O tempo recuperado aos idiotas, o mundo está repleto deles, montes, zilhões de imbecis. Um som trinou perto de mim e disparou o gatilho da memória. As máquinas de escrever, tec, tec, tec, tlin! Convivi com esse som desde a mais tenra infância, mas a lembrança que me veio foi de um senhorzinho endemoniado que trabalhava numa sala próxima à minha. Não o desprezava simplesmente porque ele era um velho, como a maioria fazia, ele é que era detestável mesmo e se não fosse assim já estaria morto. Ele se alimentava das confusões que criava à sua volta, se guardasse suas frustrações dentro do peito o coração já não teria agüentado há muito tempo.
Pagava muito caro quem tinha de conviver com sua detestável figura. Um pulha, um medíocre, todos o sabiam, até ele, por isso era tão detestável: porque não agüentava mais chafurdar na própria lama. Não ser ninguém era uma tortura, por isso precisava do reconhecimento alheio, não no sentido de distinção, mas de ciência de sua presença e essa só vinha após seus barracos lamentáveis, só assim o percebiam, o notavam. Era um babaca notável e ainda por cima era um velho. Nas festas e inaugurações lá ia ele atrás dos organizadores para ter o nome citado nos agradecimentos às pessoas importantes, ficava furioso quando recebia de volta aquele olhar de escárnio e desprezo, o que ele interpretava como inveja, mas mais furioso ficava quando a expressão era de pura perplexidade ou ironia.

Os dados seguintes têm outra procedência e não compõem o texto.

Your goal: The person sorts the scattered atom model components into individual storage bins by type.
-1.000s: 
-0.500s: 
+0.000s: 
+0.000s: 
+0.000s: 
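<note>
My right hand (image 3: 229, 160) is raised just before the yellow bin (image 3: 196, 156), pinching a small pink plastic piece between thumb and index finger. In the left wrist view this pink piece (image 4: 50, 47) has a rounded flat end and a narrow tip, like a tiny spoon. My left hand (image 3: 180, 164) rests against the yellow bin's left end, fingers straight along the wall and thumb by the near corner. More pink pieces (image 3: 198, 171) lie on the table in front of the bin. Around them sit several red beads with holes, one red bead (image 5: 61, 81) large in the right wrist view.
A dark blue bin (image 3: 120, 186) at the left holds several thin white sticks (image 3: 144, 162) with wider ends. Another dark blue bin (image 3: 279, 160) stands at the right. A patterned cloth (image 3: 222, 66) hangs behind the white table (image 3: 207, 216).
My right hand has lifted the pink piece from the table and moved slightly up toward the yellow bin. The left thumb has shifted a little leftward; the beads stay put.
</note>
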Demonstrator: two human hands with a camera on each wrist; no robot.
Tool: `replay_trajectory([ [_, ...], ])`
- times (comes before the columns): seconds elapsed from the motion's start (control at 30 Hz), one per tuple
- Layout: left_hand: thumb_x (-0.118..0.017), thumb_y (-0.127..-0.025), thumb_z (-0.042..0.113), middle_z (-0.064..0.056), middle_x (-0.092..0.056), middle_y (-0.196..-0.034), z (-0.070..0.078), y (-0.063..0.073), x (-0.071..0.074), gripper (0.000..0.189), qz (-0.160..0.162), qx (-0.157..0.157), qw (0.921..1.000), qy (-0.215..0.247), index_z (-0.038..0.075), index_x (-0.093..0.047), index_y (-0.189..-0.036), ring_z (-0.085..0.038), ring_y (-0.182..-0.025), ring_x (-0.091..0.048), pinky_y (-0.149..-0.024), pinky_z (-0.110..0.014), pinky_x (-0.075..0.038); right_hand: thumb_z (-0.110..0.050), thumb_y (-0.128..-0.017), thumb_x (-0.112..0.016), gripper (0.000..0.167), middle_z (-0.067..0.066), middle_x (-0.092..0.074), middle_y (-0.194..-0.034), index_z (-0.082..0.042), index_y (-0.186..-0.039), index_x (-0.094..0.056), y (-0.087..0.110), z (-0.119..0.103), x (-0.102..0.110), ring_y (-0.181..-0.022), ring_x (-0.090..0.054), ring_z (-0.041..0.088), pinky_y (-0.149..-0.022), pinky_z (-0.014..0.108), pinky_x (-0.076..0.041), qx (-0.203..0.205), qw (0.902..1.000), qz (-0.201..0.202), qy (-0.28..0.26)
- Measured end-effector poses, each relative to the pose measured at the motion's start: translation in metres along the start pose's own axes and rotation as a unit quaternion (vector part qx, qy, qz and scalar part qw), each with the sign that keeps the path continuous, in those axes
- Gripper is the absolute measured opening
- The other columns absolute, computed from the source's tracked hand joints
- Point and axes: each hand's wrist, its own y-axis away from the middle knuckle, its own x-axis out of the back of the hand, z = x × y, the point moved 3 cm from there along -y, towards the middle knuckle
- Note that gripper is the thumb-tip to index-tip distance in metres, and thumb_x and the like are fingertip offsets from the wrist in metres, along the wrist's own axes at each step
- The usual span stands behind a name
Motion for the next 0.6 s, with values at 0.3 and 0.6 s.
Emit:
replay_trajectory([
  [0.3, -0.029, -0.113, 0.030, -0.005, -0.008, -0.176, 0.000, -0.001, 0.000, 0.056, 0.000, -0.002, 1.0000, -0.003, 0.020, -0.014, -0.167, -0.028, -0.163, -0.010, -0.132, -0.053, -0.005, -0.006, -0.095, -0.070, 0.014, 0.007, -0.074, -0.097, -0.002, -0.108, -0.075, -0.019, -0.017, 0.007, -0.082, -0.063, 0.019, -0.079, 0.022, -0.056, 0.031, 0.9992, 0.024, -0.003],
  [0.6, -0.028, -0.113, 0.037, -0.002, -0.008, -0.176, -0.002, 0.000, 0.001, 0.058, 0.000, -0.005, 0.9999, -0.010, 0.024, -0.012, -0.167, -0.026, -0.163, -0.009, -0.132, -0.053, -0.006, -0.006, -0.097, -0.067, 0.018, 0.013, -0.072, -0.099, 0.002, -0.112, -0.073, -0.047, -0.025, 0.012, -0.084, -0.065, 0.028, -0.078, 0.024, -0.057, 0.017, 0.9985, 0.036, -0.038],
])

- Como assim? Você não sabe quem eu sou?
- Eu sei amigo... E você sabe?
Via sua secretária indo e voltando com uma folha de papel nas mãos, ele estava ditando um ofício e nunca ficava satisfeito com o texto. Mas foi nessa que ele se fudeu, que caiu na real do tempo irrecuperável. Olhava com desdém a secretaria se afastar de volta para sua sala a fim de realizar as correções que apontara, parecia se divertir fazendo isso só de sacanagem, só para poder vê-la dando meia-volta e se afastar rebolando o pandeiro. Segundos depois ela voltou com o texto corrigido.
- Ué, mas já?
- Eu fiz no computador.
- Ah...
Que decepção, nada mais do tec-tec das máquinas de escrever, nada mais de ter o prazer infantil de mandar a secretária bater um ofício enorme várias vezes por conta de uma ou duas vírgulas idiotas. Recostou-se na cadeira entediado, olhou o texto em cima da mesa a secretaria ainda o fitava paciente como se o ofício fosse um mingau e ela fosse a sua babá. Que graça tinha em mandar a secretária rebater o texto se ela não ia mais o rebater? Computadores de merda, maldita modernidade. Lembrou de um trocadilho idiota muito em voga na época: computador não fala, só computa.

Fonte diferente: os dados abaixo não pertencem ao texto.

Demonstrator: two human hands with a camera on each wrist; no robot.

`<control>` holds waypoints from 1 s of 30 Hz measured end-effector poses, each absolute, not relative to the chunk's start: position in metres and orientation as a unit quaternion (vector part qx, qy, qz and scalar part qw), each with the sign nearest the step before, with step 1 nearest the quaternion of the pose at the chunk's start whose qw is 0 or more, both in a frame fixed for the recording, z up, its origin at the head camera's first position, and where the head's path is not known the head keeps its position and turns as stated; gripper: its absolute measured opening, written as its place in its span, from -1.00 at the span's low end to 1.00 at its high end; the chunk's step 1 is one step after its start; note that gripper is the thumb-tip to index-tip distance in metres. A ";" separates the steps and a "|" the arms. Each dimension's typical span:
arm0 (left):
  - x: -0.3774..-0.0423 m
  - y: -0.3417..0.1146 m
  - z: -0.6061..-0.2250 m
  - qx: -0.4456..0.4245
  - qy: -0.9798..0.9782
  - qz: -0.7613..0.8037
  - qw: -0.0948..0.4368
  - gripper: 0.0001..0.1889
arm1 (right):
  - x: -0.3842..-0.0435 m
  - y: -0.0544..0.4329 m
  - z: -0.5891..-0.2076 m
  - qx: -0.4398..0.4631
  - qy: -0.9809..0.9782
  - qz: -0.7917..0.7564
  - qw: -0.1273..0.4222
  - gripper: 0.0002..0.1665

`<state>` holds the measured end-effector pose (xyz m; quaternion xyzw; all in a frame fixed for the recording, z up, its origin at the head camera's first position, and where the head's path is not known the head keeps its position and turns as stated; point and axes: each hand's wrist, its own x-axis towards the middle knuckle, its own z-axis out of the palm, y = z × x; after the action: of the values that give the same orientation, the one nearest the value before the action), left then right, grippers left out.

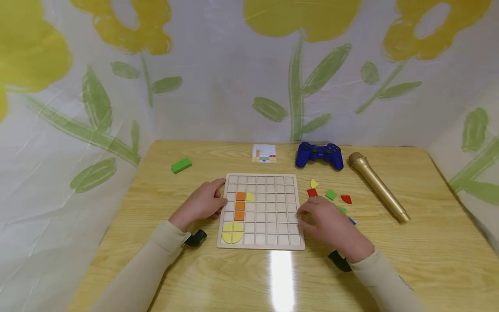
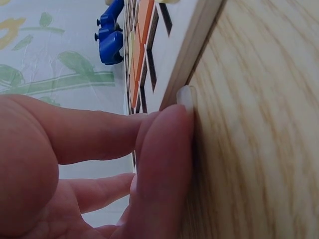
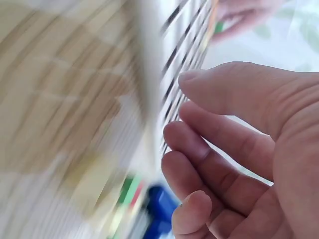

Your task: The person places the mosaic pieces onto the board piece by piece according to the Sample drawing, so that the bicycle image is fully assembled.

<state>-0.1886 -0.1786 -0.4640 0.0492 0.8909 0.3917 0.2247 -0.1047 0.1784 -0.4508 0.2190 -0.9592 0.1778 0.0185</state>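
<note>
A wooden grid board [image 1: 260, 248] lies on the table between the hands. Several orange squares [image 1: 239, 206] form a column on it, with a yellow quarter piece [image 1: 250, 197] beside the top one. Several yellow quarters make a circle [image 1: 237, 238] in its near left corner. My left hand [image 1: 199, 201] touches the board's left edge with thumb and forefinger; the left wrist view shows the thumb [image 2: 167, 154] against the side of the rim. At the right edge is my right hand [image 1: 329, 221], its fingers [image 3: 192, 174] loosely bent with nothing visible between them.
Loose red, green, yellow and blue pieces [image 1: 331, 194] lie right of the board, partly behind my right hand. Beyond are a pattern card [image 1: 264, 154], a blue game controller [image 1: 319, 155] and a gold microphone [image 1: 380, 186]. A green block [image 1: 181, 165] sits at the back left.
</note>
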 end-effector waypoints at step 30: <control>-0.188 -0.180 -0.465 0.061 0.887 0.401 0.221 -0.25 | -0.104 0.274 -0.454 0.126 -0.980 0.152 0.012 -0.77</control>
<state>-0.1882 -0.1797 -0.4645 0.0612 0.8868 0.4012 0.2210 -0.1044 0.2738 -0.4543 0.1256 -0.9803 0.1519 0.0124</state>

Acho que as pessoas se incomodam com os velhos porque suas presenças lembram aos jovens que um dia eles serão velhos também. As pessoas de mais idade, pra piorar, gostam de ressaltar sua experiência dizendo aos jovens que o tempo passa rápido. Por quê essa preocupação com a velocidade se perdemos tanto tempo com coisas e pessoas idiotas? Lembro de Buda, sim, o príncipe Sidarta Gautama, a quem os pais tentaram impedir de ter contato com as agruras do mundo: feiúra, pobreza, doenças. O jovem vivia trancado no palácio onde cuidavam para que tudo ao seu redor fosse sempre perfeito, nunca tinha visto sequer uma flor murchar e morrer... A presença dos idosos nos obriga a saber que um dia também iremos por esse mesmo caminho e que ele aumenta cada vez mais a sua velocidade e que se hoje não temos mais o tec-tec das máquinas de escrever temos muitas outras formas de ver o tempo se perder.
In recovered time: Alteridade é o pressuposto de que todo homem social interage e interdepende de outros indivíduos. (fonte Wikipédia).